## [REQUIREMENT]
Line by line, set down all the data below exactly, omitting any picture.

## [DATASET EXCERPT]
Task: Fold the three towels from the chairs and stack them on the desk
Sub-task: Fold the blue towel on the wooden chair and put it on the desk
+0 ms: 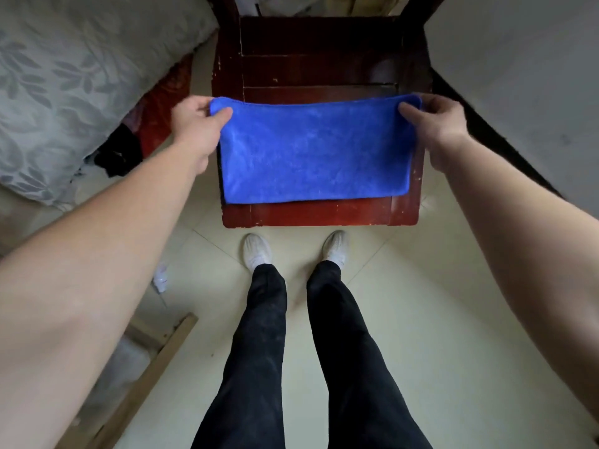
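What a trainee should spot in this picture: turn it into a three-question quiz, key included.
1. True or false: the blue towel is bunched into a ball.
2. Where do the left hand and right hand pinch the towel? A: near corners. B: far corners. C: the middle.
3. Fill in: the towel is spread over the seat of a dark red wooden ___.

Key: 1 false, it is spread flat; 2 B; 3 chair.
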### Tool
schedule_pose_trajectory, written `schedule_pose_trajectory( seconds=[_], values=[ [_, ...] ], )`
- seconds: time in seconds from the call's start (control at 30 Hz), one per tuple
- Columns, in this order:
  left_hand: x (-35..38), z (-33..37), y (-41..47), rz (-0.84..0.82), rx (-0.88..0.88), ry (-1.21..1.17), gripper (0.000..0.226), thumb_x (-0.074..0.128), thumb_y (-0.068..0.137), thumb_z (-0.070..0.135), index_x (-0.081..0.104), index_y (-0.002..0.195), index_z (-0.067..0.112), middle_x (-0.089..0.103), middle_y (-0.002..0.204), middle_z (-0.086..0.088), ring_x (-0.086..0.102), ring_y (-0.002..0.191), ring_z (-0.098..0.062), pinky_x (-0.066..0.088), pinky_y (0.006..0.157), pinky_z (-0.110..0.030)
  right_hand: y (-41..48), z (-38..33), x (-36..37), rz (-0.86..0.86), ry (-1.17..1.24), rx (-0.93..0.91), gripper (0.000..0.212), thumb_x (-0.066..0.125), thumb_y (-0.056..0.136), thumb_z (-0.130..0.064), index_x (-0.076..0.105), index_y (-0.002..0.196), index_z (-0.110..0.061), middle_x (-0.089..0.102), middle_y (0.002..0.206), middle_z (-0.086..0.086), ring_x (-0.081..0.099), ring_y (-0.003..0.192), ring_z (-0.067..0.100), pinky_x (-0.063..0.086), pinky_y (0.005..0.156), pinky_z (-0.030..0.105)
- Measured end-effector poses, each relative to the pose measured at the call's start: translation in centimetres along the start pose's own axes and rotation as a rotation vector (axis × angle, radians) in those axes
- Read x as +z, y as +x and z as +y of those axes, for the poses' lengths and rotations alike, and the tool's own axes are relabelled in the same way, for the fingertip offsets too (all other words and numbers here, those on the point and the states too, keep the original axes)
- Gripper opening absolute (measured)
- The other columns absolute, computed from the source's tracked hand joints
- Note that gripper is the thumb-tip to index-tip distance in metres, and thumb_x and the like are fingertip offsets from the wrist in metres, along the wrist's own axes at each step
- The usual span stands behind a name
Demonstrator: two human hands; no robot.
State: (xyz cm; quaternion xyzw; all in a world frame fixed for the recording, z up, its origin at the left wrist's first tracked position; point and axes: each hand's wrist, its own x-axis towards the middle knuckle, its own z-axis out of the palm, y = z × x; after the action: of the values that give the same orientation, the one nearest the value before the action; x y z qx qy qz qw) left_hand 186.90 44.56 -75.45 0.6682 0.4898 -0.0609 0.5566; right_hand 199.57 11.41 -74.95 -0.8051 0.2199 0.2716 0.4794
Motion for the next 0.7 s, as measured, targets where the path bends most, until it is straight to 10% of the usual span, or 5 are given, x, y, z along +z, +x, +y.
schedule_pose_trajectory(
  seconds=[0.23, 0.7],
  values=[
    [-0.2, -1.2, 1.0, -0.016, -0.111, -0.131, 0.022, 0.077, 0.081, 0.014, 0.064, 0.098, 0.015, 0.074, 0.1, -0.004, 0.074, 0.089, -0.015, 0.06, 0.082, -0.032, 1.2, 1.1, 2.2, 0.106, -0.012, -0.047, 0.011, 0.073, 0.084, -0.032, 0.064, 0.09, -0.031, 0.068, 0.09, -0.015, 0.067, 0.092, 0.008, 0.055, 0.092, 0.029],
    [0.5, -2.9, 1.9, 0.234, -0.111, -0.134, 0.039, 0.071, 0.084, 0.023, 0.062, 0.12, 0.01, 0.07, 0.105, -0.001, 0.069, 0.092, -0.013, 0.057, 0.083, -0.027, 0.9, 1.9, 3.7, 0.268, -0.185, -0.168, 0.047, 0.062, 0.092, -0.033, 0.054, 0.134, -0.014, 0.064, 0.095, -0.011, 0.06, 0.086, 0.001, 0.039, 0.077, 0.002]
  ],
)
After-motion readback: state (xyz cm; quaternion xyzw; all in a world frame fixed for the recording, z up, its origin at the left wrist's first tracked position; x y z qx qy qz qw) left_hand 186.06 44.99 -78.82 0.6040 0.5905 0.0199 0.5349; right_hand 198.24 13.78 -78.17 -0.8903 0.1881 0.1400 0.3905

## [YOUR SOLUTION]
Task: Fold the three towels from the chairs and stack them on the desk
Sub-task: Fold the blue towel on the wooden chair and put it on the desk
+0 ms: 
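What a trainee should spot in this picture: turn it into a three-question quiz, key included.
1. True or false: the blue towel is bunched into a ball.
2. Where do the left hand and right hand pinch the towel? A: near corners. B: far corners. C: the middle.
3. Fill in: the towel is spread over the seat of a dark red wooden ___.

Key: 1 false, it is spread flat; 2 B; 3 chair.
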### Tool
schedule_pose_trajectory, written `schedule_pose_trajectory( seconds=[_], values=[ [_, ...] ], )`
- seconds: time in seconds from the call's start (control at 30 Hz), one per tuple
- Columns, in this order:
  left_hand: x (-35..38), z (-33..37), y (-41..47), rz (-0.84..0.82), rx (-0.88..0.88), ry (-1.21..1.17), gripper (0.000..0.226), thumb_x (-0.074..0.128), thumb_y (-0.068..0.137), thumb_z (-0.070..0.135), index_x (-0.081..0.104), index_y (-0.002..0.195), index_z (-0.067..0.112), middle_x (-0.089..0.103), middle_y (-0.002..0.204), middle_z (-0.086..0.088), ring_x (-0.086..0.102), ring_y (-0.002..0.191), ring_z (-0.098..0.062), pinky_x (-0.066..0.088), pinky_y (0.006..0.157), pinky_z (-0.110..0.030)
  right_hand: y (-41..48), z (-38..33), x (-36..37), rz (-0.86..0.86), ry (-1.17..1.24), rx (-0.93..0.91), gripper (0.000..0.212), thumb_x (-0.066..0.125), thumb_y (-0.056..0.136), thumb_z (-0.130..0.064), index_x (-0.076..0.105), index_y (-0.002..0.196), index_z (-0.110..0.061), middle_x (-0.089..0.102), middle_y (0.002..0.206), middle_z (-0.086..0.086), ring_x (-0.081..0.099), ring_y (-0.003..0.192), ring_z (-0.067..0.100), pinky_x (-0.063..0.086), pinky_y (0.005..0.156), pinky_z (-0.030..0.105)
- Measured end-effector poses, each relative to the pose measured at the call's start: translation in centimetres along the start pose's own axes and rotation as a rotation vector (axis × angle, radians) in those axes
- Read x as +z, y as +x and z as +y of those axes, for the poses' lengths and rotations alike, and the tool's own axes are relabelled in the same way, for the fingertip offsets too (all other words and numbers here, those on the point and the states too, keep the original axes)
- Gripper opening absolute (measured)
- The other columns absolute, computed from the source's tracked hand joints
- Note that gripper is the thumb-tip to index-tip distance in metres, and thumb_x and the like are fingertip offsets from the wrist in metres, along the wrist's own axes at each step
- The usual span stands behind a name
Demonstrator: two human hands; no robot.
State: (xyz cm; quaternion xyzw; all in a world frame fixed for the recording, z up, its origin at the left wrist's first tracked position; point and axes: each hand's wrist, its own x-axis towards the middle knuckle, its own z-axis out of the palm, y = z × x; after the action: of the values that give the same orientation, the one nearest the value before the action; x y z qx qy qz qw) left_hand 186.90 44.56 -75.45 0.6682 0.4898 -0.0609 0.5566; right_hand 199.57 11.41 -74.95 -0.8051 0.2199 0.2716 0.4794
Motion for the next 0.7 s, as measured, targets where the path bends most, until it is straight to 10% of the usual span, or 5 are given, x, y, z along +z, +x, +y.
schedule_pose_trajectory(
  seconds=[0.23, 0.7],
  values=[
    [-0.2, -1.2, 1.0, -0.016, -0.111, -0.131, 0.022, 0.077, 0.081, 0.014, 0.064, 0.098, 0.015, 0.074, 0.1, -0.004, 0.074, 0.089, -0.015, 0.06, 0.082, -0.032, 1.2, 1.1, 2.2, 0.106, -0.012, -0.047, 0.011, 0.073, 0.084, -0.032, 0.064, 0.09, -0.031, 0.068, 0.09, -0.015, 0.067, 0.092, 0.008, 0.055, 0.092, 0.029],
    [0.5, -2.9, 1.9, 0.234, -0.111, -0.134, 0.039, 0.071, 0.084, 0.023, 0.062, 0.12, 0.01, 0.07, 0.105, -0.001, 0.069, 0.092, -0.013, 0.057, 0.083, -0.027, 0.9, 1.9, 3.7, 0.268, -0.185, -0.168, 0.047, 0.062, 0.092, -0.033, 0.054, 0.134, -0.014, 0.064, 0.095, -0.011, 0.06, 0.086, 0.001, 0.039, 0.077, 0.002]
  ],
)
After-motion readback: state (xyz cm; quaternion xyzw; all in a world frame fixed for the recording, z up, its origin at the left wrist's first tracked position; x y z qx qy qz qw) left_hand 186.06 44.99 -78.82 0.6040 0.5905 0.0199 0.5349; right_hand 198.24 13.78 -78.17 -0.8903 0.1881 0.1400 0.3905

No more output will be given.